Setelah di rasa cukup kering, Bintang lanjut menyisir rambut Bee. Sentuhan pria itu begitu menenangkan, dia jadi ingin terpejam rasanya.
"Sudah.." ucap nya meletakkan sisir pada nakas dekat tempat tidur. "Kalau kamu lagi haid gini, yang kita buat kemarin gagal dong?" Bintang sudah meletakkan dagunya pada pundak Bee, memeluk gadis itu dari belakang. Tangannya tak henti mengelus lengan gadis itu.

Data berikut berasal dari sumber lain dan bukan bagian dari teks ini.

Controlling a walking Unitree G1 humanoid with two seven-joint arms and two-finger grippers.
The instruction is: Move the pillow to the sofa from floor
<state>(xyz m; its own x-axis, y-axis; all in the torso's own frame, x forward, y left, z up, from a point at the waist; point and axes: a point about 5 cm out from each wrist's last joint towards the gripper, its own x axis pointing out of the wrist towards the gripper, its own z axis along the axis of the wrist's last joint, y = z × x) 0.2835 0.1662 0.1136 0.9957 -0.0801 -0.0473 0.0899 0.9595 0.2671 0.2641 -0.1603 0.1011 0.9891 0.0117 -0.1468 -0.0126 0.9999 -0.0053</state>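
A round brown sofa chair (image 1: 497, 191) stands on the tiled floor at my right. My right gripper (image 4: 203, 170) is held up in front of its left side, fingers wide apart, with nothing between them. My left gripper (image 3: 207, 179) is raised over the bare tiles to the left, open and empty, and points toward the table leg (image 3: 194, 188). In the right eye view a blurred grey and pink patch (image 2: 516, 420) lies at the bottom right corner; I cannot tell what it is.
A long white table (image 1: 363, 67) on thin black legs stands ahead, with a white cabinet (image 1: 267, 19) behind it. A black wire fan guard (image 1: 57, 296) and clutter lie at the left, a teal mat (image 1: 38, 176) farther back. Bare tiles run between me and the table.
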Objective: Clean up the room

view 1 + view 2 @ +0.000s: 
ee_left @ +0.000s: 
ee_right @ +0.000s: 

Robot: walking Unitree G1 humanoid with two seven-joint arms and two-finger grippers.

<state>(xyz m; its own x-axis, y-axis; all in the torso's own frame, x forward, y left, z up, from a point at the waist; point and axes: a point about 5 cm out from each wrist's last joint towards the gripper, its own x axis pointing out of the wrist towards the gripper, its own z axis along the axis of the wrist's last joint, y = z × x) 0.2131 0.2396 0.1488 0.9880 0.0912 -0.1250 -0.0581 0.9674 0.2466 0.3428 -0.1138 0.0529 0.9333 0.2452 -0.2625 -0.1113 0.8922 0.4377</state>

"Iya kali. Setahu aku kalau haid ya ga mungkin hamil. Sini in kak" ucap nya sambil menarik tangan Bintang, lalu membelai telapak tangannya.
"Kenapa?" satu alis Bintang naik ke atas, bingung akan tingkah istrinya.
"Tangan kakak lembut banget, terasa nyaman hingga buat aku ngantuk"
"Ya udah, kita tidur aja ya" tawar Bintang.
"Di sini? kenapa ga di rumah aja? sayang kan udah kemari hanya di buat tidur" rungut Bee.
"Ya mau gimana lagi? kamu nya lagi palang merah kan, ya ga bisa masuk lah" Bintang masih betah menciumi ceruk leher Bee yang lembut dan wangi sabun.
"Palang merah?" dahi Bee berkerut.
"Berdarah" ucap Bintang sembari beranjak, karena mendengar pintu diketuk.
"Batal kan semua janji dengan Client hari ini dan besok. Saya mau bulan madu dulu" ucap Bintang dan Riko mengangguk mengerti. Tote bag sudah di serahkan dan asisten yang setia itu sudah pamit pulang.
"Nih, cepat pakai, aku ga tahan lihat kamu telanjang gitu. Si Pino jadi tegang ini" ucap Bintang menyerah kan Tote bag pada Bee.
"Kak.." teriak Bee dari dalam kamar ganti.
"Kenapa? ga muat? atau kebesaran?" Bintang dengan posisi tengkurap di tempat tidur masih sibuk memeriksa ponsel Bee. Sesekali dia membaca pesan cinta dari Elang, lalu segera menutup kembali ponsel itu.
Rasa ingin tahu nya membuat dada nya sakit. Harus nya dia sadar, saat ini hati Bee ada bersama pria itu. Tapi sampai kapan? apa benar takdirnya dengan Bee hanya sebatas pemberi keturunan bagi nya saja?
Di gulingkan tubuhnya hingga terlentang. Menatap langit-langit kamar hotel dalam diam. Lalu kembali memejamkan mata. Dia akan ikut suratan Tuhan. Sejatinya dia sudah bahagia saat ini, dengan gadis itu di sisinya.
"Kak..kok malah tidur" rungut Bee.
"Ada apa sayang?" suara lembut pria itu setiap bicara padanya selalu membuat dada Bee bergetar, dan menghangat. Bintang begitu menghargainya, tak sekalipun pernah membentaknya dengan sikap kasar dan ucapan yang menyakitkan, walau pun dirinya yang salah.
Kok ada ya cowok sebaik ini? tapi kenapa aku ga bisa cinta sama dia?
"Malah bengong, aku ga usah di pandangi emang udah cakep" godanya melihat Bee yang terdiam melihatnya.
"Ih..omes ge-er. Bantuin kancing gaunnya"
Suara tawa Bintang menggema di seluruh ruang kamar.